■ **Exercise objective**
Look through the records and copy each line with the string "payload" in it.
# # # #
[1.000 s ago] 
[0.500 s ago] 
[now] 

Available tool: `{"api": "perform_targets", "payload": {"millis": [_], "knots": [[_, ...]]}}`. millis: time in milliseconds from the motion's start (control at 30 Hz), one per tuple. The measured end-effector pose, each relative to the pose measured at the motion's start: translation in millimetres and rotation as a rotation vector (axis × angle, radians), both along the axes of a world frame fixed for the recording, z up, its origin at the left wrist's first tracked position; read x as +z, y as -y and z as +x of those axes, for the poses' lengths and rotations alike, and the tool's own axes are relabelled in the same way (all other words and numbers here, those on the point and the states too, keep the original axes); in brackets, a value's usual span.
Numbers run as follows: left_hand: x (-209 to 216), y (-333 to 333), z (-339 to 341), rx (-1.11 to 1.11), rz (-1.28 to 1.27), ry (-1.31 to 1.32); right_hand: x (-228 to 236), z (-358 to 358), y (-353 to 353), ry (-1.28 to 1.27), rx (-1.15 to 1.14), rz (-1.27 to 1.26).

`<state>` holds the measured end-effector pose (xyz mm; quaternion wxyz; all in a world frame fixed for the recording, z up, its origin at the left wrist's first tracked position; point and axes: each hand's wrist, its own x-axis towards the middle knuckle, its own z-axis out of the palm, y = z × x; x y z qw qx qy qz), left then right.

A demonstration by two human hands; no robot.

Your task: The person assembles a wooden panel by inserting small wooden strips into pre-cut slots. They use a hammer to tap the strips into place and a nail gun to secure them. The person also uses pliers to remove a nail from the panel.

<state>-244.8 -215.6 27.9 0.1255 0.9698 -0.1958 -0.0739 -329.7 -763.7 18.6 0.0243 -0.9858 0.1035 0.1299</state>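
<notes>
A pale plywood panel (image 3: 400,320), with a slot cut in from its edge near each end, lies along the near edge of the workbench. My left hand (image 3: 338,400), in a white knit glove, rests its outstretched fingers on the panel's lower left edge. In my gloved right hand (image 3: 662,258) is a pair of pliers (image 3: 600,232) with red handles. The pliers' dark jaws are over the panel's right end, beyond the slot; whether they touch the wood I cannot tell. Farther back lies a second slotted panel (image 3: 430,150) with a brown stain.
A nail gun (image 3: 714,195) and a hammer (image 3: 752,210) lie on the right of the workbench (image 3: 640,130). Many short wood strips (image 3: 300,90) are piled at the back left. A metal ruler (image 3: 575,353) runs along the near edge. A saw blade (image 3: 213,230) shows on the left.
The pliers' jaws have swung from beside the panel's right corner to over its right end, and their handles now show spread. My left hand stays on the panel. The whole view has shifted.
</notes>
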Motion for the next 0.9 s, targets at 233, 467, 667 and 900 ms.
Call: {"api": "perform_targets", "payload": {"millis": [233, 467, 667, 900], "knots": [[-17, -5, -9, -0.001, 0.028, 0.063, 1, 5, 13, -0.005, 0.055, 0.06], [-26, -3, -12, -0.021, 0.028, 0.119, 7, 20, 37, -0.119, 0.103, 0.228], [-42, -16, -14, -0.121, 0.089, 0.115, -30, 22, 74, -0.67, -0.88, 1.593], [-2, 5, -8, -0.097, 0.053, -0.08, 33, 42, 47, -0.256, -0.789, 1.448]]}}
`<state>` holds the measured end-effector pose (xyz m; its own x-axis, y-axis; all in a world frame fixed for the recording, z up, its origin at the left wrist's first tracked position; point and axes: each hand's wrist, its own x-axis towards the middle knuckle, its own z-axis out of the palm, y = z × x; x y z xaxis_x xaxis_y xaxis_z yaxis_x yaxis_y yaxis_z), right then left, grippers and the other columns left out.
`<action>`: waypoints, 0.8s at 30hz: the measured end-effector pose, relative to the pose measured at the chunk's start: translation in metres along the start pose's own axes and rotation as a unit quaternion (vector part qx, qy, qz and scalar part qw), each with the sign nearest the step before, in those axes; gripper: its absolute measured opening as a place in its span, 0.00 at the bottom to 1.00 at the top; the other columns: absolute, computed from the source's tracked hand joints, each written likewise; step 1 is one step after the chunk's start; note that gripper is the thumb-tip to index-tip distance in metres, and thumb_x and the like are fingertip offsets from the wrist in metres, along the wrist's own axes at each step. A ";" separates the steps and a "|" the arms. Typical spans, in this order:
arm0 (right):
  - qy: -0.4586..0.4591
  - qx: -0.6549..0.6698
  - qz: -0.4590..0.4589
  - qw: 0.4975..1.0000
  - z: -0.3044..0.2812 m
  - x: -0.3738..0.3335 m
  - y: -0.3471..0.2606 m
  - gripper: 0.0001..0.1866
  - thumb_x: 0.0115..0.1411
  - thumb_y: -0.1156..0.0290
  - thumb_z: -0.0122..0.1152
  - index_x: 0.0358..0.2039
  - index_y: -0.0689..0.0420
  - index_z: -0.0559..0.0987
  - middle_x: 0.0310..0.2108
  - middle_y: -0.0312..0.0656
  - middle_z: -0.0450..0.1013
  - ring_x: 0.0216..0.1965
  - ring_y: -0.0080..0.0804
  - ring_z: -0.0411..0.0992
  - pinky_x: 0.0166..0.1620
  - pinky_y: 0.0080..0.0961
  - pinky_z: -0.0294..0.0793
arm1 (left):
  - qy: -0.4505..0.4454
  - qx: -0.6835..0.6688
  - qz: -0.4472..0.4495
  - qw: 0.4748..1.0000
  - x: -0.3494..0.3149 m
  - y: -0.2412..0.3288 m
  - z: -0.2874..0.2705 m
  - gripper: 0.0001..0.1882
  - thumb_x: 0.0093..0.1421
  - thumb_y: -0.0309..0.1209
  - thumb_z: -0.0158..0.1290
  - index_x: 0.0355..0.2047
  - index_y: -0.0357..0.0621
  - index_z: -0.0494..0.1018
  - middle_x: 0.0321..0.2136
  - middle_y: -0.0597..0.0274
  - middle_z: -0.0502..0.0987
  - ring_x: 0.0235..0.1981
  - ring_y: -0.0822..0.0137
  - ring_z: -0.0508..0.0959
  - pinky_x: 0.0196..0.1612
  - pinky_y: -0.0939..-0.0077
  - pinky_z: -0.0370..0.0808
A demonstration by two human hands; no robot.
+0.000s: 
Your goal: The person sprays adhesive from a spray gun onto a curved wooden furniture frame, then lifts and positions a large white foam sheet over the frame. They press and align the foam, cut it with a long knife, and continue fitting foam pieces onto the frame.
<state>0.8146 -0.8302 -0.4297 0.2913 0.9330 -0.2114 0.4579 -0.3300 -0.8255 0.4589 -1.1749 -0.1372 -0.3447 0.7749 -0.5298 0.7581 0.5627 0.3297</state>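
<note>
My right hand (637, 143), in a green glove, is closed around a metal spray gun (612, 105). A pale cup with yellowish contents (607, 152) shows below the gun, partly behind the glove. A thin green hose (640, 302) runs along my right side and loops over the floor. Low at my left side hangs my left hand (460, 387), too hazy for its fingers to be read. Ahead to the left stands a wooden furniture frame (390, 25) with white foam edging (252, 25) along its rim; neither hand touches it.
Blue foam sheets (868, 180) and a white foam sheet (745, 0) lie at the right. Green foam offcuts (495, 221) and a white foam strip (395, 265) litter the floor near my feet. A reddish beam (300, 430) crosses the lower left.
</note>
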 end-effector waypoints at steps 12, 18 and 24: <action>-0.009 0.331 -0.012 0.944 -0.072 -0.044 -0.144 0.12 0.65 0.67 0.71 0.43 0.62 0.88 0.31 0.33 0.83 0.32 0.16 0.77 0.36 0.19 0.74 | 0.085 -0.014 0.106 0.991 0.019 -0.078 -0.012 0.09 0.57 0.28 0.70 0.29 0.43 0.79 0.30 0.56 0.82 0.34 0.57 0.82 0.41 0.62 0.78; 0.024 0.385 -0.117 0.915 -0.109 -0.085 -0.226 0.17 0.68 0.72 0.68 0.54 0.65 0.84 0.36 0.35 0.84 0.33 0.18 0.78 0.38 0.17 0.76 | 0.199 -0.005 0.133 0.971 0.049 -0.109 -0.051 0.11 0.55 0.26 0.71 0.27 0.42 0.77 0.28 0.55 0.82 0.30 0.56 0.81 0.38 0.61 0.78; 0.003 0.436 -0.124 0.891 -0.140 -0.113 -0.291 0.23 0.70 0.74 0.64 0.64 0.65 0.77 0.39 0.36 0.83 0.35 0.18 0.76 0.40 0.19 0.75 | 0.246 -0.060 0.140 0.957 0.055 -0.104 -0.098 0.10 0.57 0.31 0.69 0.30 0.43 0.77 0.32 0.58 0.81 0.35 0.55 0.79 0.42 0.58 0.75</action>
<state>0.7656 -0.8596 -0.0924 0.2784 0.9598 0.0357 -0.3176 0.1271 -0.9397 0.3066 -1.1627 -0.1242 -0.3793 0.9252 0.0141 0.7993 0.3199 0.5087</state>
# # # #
■ **The answer**
Available tool: `{"api": "perform_targets", "payload": {"millis": [_], "knots": [[_, ...]]}}`. millis: time in milliseconds from the motion's start (control at 30 Hz), one per tuple. The measured end-effector pose, each relative to the pose measured at the motion's start: translation in millimetres and rotation as a rotation vector (axis × angle, radians), both along the axes of a world frame fixed for the recording, z up, its origin at the left wrist's first tracked position; read x as +z, y as -y and z as +x of those axes, for the poses' lengths and rotations alike, and the tool's own axes are relabelled in the same way (all other words and numbers here, those on the point and the states too, keep the original axes); in brackets, a value's usual span.
Call: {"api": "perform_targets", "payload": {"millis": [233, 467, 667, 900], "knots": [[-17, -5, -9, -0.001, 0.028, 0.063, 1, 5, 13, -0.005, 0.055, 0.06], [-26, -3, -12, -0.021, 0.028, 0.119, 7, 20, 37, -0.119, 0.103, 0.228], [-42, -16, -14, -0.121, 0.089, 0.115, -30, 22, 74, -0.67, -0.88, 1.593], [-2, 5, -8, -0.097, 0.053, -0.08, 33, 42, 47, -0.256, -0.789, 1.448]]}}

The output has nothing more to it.